▶ _Required work_
Lines with "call": copy each one from the listing below.

▶ _Data for this exercise_
· · · ·

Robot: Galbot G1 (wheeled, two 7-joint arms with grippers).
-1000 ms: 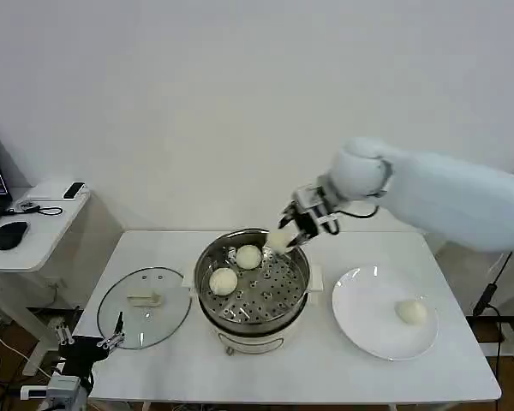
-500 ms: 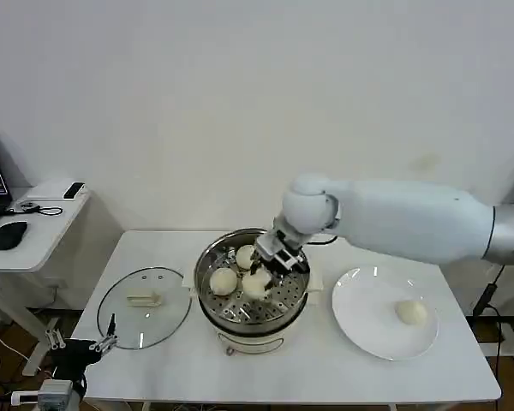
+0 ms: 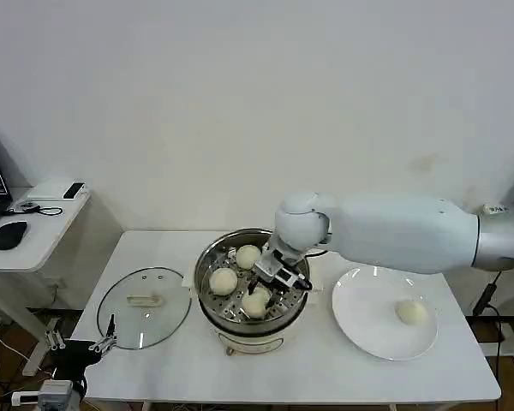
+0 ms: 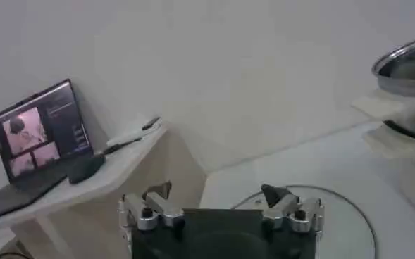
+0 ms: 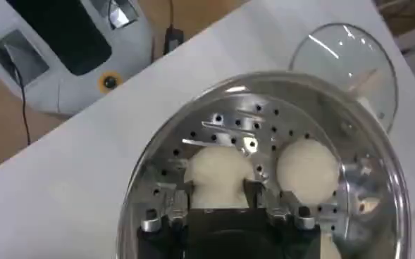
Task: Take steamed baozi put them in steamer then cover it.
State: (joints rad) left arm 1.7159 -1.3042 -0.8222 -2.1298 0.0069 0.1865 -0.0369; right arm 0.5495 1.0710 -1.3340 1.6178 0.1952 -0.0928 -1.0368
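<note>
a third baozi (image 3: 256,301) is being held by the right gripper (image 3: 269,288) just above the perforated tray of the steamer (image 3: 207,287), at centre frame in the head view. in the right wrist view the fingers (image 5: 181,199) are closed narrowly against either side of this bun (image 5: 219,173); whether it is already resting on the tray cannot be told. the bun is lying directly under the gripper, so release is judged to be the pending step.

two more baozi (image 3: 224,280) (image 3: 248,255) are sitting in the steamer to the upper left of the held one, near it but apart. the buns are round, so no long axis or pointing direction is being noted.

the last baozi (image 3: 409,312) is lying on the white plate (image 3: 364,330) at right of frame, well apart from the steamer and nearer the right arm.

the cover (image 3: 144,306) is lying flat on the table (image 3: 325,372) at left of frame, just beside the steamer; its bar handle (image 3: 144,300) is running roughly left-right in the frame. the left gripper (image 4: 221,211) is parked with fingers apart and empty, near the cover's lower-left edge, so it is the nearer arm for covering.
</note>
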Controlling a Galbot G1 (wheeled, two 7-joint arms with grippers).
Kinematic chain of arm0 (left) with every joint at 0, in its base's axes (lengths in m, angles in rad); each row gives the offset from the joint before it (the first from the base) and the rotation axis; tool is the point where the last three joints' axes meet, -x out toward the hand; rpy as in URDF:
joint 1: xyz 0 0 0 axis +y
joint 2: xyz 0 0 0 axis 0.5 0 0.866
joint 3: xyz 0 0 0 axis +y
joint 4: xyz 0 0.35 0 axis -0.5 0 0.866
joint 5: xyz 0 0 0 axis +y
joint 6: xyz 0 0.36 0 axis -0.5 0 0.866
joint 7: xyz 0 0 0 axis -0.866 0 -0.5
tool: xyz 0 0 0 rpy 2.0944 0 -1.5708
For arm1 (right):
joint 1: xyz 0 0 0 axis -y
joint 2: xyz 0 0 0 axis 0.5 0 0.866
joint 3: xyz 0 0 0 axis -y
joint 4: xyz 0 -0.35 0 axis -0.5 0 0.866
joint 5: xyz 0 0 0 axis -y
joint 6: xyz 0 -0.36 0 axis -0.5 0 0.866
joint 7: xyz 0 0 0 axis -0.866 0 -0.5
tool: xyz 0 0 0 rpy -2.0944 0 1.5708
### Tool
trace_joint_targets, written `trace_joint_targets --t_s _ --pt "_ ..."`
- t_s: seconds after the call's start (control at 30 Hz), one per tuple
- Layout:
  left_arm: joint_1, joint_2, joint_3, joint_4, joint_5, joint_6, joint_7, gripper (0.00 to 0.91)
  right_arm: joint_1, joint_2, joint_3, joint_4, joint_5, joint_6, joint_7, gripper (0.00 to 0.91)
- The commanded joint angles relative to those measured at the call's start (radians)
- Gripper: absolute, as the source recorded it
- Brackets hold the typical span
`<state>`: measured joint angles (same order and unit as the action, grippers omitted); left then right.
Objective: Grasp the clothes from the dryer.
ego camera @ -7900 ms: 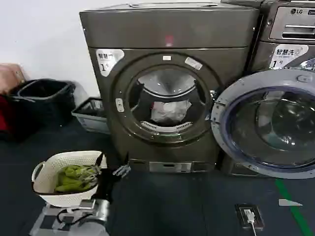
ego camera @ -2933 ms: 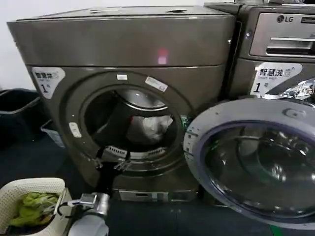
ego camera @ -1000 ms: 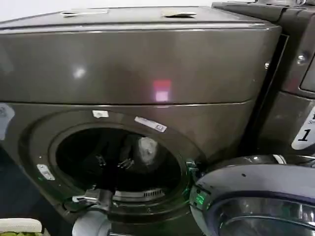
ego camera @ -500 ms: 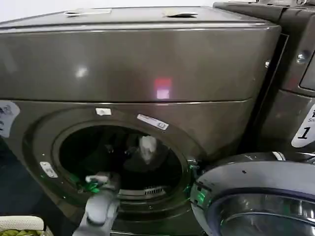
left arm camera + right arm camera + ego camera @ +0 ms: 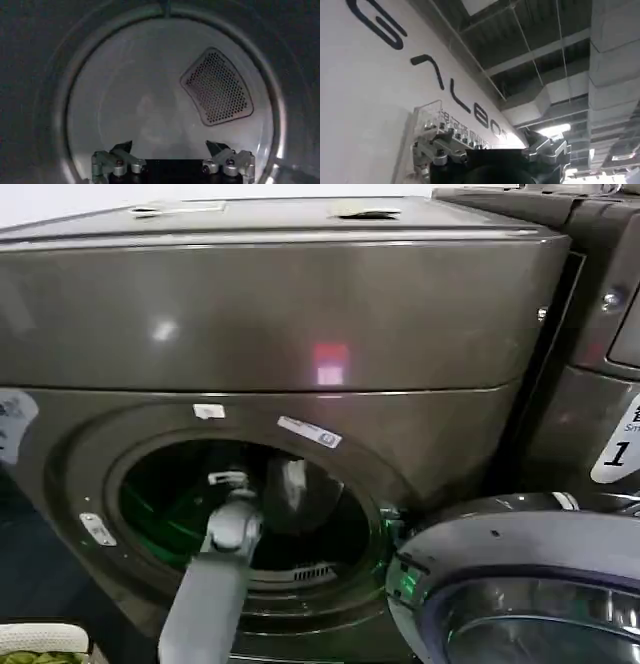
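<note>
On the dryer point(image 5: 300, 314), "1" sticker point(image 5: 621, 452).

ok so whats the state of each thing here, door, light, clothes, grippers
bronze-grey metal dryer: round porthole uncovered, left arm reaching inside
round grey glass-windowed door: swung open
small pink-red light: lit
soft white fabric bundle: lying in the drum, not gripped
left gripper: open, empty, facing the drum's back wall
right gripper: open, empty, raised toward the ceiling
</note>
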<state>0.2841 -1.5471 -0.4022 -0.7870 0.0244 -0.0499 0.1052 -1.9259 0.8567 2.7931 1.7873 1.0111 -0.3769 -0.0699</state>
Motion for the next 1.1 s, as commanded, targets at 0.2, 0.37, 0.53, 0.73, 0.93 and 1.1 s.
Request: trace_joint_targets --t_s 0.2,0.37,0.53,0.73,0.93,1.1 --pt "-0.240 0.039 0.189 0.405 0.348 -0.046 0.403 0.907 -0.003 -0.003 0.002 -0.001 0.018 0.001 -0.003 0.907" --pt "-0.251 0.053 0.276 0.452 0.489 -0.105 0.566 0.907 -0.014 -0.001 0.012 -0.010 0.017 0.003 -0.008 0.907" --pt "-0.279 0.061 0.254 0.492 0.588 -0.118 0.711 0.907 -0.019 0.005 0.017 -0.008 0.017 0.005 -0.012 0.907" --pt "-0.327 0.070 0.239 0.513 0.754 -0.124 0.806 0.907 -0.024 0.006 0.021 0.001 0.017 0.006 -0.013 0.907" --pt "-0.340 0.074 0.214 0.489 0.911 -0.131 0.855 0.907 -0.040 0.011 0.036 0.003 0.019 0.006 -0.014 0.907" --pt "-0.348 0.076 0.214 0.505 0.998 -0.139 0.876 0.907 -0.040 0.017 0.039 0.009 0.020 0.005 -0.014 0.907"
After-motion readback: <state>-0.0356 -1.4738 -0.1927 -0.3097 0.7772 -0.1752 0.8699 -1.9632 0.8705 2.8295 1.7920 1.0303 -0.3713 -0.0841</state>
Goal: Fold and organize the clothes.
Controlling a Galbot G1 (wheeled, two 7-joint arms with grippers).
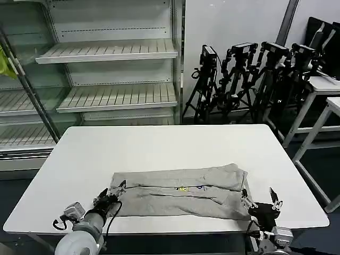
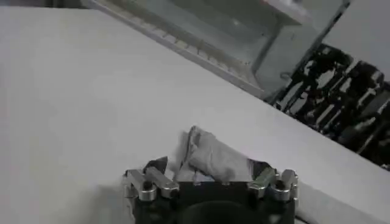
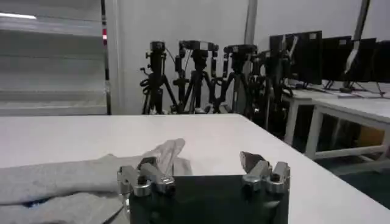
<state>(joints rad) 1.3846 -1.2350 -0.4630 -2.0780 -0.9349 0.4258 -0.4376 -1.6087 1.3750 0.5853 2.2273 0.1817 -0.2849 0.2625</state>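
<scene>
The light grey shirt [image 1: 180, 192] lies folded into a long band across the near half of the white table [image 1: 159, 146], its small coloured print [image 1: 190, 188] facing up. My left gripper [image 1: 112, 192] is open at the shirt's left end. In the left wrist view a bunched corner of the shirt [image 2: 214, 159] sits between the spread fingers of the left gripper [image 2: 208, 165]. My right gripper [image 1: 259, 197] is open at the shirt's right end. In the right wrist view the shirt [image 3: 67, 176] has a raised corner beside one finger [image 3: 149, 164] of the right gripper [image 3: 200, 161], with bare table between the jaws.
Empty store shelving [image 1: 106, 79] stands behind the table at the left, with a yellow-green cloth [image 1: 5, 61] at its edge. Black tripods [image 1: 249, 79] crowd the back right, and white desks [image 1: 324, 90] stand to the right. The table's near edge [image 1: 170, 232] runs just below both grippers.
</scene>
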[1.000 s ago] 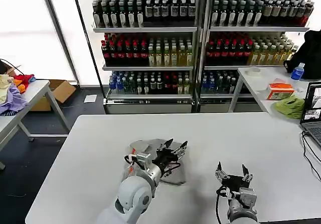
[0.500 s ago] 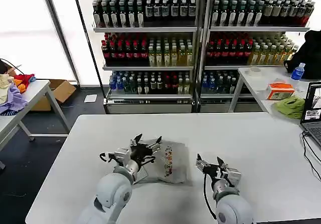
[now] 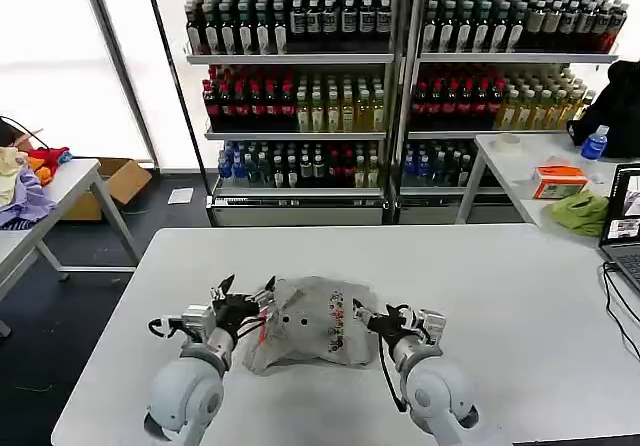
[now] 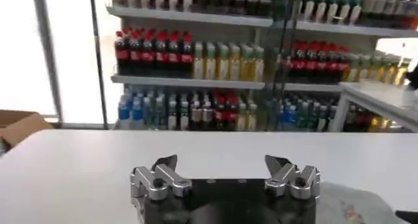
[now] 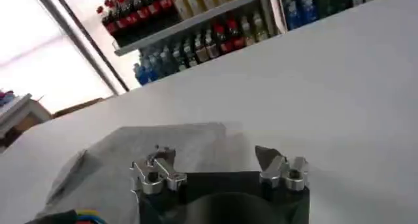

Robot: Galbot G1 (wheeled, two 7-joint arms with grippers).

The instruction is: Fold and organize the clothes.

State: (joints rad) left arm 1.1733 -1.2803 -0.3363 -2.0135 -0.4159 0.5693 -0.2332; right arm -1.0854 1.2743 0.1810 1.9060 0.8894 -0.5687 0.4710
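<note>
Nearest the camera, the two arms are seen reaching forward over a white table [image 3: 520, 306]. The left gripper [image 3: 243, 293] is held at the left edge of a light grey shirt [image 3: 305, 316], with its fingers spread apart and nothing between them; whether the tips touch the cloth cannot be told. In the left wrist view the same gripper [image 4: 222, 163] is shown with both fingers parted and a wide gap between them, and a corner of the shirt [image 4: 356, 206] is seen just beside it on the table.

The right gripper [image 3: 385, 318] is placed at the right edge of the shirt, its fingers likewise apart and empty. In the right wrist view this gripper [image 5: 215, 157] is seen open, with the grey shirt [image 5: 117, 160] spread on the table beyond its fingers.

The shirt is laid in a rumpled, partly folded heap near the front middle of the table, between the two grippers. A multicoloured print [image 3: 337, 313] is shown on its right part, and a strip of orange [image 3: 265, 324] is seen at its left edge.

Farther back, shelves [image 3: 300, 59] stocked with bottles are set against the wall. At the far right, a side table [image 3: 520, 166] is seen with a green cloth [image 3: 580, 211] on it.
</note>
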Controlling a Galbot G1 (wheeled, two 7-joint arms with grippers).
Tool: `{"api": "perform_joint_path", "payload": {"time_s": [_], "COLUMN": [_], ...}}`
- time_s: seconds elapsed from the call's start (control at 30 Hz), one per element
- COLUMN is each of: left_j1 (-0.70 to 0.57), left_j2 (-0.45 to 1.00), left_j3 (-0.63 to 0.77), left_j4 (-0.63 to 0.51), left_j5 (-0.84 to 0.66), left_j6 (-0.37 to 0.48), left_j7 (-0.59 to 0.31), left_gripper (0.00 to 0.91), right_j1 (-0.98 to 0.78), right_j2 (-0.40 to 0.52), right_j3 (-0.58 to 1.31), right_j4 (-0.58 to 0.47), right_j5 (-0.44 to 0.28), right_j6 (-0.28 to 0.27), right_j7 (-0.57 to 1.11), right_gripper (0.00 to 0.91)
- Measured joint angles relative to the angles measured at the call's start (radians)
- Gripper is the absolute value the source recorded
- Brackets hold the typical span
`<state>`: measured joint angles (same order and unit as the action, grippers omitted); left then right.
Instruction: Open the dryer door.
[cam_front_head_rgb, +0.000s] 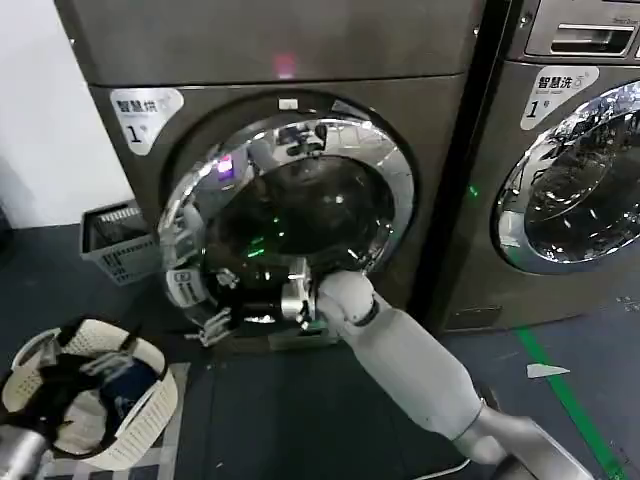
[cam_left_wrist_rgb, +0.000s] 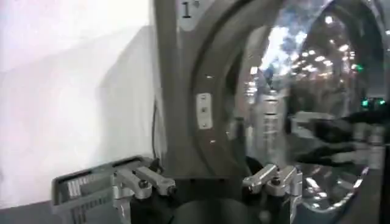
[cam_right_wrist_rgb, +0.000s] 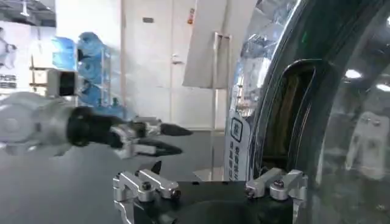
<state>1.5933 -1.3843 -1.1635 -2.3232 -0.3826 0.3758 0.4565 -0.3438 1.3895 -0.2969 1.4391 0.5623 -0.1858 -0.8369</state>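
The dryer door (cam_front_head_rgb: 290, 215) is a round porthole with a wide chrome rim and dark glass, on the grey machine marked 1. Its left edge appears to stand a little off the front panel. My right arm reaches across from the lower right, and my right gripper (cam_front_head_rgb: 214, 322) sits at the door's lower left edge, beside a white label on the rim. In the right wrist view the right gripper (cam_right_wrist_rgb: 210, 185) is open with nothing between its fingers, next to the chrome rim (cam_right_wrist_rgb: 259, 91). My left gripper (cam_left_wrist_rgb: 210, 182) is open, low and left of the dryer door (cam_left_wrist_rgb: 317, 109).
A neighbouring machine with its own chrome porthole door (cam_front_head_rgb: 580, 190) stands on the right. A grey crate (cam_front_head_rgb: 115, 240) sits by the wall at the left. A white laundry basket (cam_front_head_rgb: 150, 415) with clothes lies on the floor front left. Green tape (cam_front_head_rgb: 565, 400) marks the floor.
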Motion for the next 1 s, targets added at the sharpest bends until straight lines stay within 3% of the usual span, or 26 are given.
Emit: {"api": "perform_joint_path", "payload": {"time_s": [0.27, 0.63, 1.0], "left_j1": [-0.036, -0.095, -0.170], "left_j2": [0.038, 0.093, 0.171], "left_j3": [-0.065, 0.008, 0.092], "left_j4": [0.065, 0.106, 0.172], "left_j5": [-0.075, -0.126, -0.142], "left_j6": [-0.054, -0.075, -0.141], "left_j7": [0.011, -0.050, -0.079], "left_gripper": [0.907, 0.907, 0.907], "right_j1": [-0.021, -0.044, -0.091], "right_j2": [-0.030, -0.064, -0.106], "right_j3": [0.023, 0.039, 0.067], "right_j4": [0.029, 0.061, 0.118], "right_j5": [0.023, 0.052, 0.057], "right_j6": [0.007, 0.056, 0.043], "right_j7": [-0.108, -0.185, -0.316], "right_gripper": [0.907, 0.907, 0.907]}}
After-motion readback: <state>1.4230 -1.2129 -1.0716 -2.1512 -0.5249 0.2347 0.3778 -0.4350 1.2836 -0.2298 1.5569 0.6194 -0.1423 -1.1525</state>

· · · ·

▶ _Response below_
- t_s: seconds after the call's start (control at 30 Hz), one per tuple
- The commanded joint angles relative to those measured at the call's start (radians)
- time_s: seconds elapsed from the call's start (control at 30 Hz), one per element
- Measured joint angles relative to the angles measured at the call's start (radians)

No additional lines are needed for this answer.